Caching is the best technique to store the most frequently accessed data and minimize database data retrieval, improving the overall performance of the application.
In this post, you'll learn how to use the Nebulex caching toolkit to:
- cache locally in your Elixir applications
- get familiar with different supported caching solutions/strategies
- see how Nebulex can be a good fit for caching
Let's get going!
What Is Nebulex?
You've likely already come across some caching options for your existing Elixir application.
Here, I will introduce you to the Nebulex caching toolkit. Nebulex is an in-memory and distributed caching framework for Elixir that supports temporarily storing and accessing data in an Elixir application.
Why Use Nebulex in Your Elixir Application?
Caching can be implemented in many different ways depending on your application use case. You may need a local cache that stores data directly in your application or a distributed cache. Having a cache framework that supports a vast number of caching solutions is a plus. This is where we can leverage the Nebulex caching toolkit.
Nebulex has a flexible and pluggable architecture based on adapters.
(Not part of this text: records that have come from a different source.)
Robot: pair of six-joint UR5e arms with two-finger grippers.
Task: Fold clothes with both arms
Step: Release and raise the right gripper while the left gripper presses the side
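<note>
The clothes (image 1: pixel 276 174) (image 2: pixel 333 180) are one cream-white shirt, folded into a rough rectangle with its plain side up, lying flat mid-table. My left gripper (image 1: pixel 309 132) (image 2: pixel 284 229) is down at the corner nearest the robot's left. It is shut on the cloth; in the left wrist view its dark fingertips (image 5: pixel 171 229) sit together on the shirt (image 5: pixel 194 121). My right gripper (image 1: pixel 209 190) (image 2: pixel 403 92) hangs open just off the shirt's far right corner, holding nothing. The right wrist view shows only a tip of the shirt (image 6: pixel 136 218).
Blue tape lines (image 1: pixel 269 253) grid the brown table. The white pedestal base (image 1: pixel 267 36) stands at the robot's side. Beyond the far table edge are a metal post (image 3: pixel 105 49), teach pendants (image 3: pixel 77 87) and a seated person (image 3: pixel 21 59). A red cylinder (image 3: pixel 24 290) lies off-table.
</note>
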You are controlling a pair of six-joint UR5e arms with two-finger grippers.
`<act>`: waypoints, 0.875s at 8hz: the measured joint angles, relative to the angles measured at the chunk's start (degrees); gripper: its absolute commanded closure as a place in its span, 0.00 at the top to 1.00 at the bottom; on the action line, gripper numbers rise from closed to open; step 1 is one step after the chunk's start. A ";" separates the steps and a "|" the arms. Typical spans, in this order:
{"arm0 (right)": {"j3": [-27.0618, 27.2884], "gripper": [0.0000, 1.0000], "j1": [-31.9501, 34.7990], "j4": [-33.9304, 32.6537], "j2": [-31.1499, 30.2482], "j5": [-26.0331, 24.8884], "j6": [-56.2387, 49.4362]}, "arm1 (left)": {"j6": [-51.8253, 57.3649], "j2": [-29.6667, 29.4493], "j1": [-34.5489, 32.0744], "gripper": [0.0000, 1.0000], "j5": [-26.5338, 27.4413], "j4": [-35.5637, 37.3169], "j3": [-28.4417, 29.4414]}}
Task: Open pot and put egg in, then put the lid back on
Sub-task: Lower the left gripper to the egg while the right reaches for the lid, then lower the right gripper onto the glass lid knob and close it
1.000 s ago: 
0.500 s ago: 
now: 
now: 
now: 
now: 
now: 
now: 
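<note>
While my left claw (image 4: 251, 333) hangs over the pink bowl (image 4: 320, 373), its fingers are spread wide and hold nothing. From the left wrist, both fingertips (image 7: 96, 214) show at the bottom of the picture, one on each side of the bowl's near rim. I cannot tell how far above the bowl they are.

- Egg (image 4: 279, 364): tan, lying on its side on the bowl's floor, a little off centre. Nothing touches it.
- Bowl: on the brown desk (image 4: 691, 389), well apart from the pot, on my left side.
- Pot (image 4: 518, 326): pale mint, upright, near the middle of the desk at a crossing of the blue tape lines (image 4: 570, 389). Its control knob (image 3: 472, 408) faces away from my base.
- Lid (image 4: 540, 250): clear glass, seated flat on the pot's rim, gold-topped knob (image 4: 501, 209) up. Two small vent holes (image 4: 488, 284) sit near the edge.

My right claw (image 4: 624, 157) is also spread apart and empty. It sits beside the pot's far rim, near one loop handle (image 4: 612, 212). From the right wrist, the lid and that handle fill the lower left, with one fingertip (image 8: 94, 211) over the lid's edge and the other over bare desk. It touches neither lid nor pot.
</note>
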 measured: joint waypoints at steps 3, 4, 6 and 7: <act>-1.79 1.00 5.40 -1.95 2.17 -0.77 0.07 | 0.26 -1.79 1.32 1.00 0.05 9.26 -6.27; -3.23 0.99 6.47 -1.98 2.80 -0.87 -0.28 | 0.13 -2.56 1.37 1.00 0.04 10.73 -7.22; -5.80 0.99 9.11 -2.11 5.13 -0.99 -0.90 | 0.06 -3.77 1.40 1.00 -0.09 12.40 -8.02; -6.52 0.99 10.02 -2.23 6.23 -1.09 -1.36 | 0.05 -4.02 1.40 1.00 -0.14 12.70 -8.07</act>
This makes it possible to integrate different caching options and also provides an easy workaround for various caching topologies, such as:
- Partitioned caching: distribution of data between multiple nodes
- Replicated caching: involving multiple servers, where each server has the same copy of data
- Local caching: a single-server cache that resides on a single node
So Nebulex makes it easy for developers to scale their applications beyond a single node (with minimal impact on the code). You only need to choose the adapter that best suits your needs.
Check out this in-depth guide on supported caches and their adapters in Nebulex.
Now let's look at a real-world example where Nebulex proved useful.
The Problem: Fetching and Storing Data from an External API
A while ago, I was working on a payment integration system that involved fetching a transaction from an external API. The fetched transaction was then stored in the database.
We also had to confirm if the transaction could complete, so we scheduled a job using GenServer. GenServer sent a request to the external API after a certain period of time to confirm if the transaction was complete and then updated the stored transaction status.
This approach had the following shortcomings:
- After every specified period, a request was sent to the external API to confirm if the transaction was completed. This occurred even when all fetched transactions stored in the database were completed.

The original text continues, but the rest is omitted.